[Start of section]
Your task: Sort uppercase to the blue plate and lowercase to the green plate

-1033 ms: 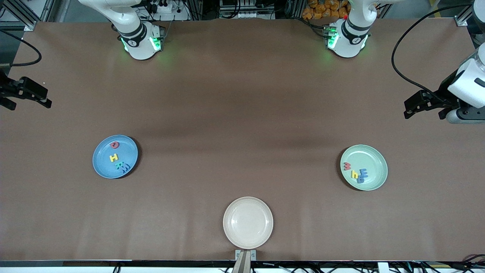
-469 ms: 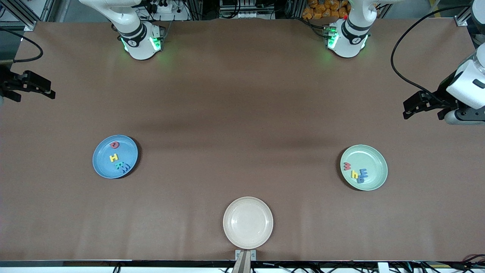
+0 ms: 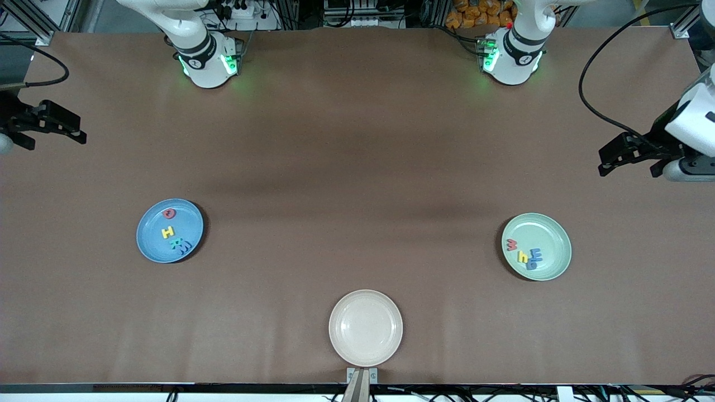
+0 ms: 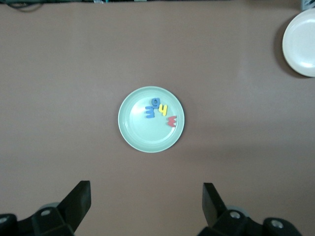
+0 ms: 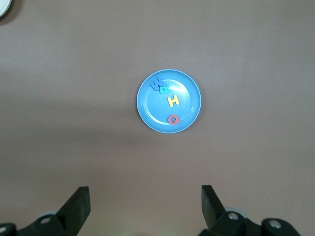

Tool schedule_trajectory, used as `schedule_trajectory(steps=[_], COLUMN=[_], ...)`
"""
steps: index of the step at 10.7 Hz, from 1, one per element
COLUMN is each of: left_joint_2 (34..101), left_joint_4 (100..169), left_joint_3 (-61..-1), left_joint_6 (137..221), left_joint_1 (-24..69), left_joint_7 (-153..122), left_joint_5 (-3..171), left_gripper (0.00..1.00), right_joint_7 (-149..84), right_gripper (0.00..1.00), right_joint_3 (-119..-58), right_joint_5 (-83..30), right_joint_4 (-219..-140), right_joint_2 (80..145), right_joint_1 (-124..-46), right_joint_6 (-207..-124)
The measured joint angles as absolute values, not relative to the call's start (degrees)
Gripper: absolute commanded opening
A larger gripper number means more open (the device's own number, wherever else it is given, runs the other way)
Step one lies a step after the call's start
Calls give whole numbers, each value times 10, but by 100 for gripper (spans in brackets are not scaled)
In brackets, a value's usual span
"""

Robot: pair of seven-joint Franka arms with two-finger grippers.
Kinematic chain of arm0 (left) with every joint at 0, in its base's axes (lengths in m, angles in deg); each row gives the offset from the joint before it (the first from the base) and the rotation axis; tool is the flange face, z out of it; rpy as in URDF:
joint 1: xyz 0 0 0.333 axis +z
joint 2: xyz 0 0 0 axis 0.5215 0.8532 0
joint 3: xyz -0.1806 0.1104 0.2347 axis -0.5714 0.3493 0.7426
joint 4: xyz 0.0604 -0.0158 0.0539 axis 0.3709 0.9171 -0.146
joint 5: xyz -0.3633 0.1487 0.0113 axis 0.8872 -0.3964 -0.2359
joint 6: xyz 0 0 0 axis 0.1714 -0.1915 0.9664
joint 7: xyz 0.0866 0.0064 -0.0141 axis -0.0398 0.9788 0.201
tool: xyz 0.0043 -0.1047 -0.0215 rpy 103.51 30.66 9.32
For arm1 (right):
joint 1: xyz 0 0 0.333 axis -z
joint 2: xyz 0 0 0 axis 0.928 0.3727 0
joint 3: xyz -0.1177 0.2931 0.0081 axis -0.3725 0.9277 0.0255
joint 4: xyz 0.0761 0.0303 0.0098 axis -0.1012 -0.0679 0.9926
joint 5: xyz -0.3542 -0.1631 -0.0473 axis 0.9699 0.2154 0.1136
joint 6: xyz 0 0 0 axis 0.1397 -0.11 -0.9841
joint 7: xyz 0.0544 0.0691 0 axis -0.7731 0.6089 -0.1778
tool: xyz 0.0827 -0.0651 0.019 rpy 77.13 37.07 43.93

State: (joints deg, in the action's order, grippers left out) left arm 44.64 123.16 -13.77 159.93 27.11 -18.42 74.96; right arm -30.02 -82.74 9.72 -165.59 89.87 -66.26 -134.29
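On my front view both arms run off the frame: the right gripper (image 3: 61,127) pokes in at the upper left edge with its wrist and most of its arm cut away, and the left gripper (image 3: 620,155) enters at the upper right with its white housing clipped by the border. The arm bases at the top lose their upper links to the edge. In the left wrist view the cream plate (image 4: 301,44) is sliced off at the upper right corner. The right wrist view shows only a sliver of it (image 5: 4,7) at the upper left corner. On the blue plate (image 3: 151,245) the teal and blue letters (image 3: 181,244) overlap, so I cannot read their shapes.
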Motion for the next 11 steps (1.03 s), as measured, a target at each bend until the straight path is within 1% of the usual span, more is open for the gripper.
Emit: schedule_trajectory(steps=[5, 8, 11], left_joint_2=[446, 446, 446], left_joint_4=[1198, 1197, 1196], left_joint_3=[-140, -139, -142], left_joint_6=[1544, 1538, 1504], left_joint_1=[267, 268, 267], left_joint_7=[-184, -184, -184], left_joint_5=[750, 750, 750], left_gripper=[100, 100, 100], right_joint_7=[-300, -300, -300], right_gripper=[100, 100, 100], right_joint_3=[-828, -829, -829], right_joint_5=[97, 97, 97], right_joint_4=[-1654, -1654, -1654], right_joint_2=[899, 899, 899], right_joint_1=[-663, -662, -662], right_joint_6=[-1352, -1352, -1354])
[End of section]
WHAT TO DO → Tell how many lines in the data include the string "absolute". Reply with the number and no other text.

ANSWER SPACE → 2